- **Your task**
Take the material below and output exactly the run of lines from the one containing "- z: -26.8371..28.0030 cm" down to the one containing "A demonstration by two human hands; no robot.", with both included.

START Data

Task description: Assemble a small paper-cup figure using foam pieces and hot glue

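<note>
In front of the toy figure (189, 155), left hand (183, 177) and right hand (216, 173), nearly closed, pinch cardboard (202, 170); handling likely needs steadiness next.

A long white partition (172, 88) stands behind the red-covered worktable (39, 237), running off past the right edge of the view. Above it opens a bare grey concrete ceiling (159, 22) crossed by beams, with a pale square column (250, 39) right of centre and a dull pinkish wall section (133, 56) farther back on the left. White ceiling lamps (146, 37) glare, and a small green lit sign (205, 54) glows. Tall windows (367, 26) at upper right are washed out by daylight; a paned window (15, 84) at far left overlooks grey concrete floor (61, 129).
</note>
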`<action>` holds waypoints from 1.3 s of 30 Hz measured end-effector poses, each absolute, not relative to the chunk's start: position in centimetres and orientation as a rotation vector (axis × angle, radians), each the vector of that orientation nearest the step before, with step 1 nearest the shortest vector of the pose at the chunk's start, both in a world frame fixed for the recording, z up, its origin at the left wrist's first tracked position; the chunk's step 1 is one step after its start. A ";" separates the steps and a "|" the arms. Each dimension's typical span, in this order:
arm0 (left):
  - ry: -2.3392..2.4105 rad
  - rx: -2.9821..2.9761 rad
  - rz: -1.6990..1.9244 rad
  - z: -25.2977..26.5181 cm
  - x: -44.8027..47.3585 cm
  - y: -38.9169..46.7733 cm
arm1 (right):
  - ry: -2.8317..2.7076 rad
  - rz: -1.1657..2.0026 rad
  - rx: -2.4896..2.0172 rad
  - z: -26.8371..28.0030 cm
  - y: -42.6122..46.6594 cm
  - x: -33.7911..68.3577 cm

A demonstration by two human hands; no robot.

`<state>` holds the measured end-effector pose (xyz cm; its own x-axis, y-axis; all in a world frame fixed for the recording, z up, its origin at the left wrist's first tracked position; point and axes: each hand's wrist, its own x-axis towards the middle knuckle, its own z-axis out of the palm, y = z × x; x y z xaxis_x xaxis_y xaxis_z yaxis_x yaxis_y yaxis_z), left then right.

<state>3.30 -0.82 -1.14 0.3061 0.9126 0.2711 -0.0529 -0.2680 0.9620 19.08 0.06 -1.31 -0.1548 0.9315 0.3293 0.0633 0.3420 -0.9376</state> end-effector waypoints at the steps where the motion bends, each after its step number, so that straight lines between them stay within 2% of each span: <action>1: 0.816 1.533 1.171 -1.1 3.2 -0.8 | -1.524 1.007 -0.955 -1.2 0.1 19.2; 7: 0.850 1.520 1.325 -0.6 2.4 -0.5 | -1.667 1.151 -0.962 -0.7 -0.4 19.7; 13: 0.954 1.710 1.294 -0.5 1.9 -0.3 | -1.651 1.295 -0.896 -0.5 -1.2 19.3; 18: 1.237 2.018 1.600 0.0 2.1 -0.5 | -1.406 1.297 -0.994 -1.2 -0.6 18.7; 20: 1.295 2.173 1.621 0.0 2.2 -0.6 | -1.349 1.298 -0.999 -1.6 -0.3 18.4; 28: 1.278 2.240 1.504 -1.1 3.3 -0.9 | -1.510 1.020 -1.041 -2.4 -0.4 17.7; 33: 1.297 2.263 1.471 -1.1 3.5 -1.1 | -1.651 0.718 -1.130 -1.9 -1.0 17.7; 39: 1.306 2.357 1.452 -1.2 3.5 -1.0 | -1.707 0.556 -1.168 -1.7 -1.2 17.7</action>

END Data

- **Answer space**
  - z: -26.8371..28.0030 cm
  - y: -42.6122..46.6594 cm
  - x: -33.7911..68.3577 cm

A demonstration by two human hands; no robot.

The requested output has been produced.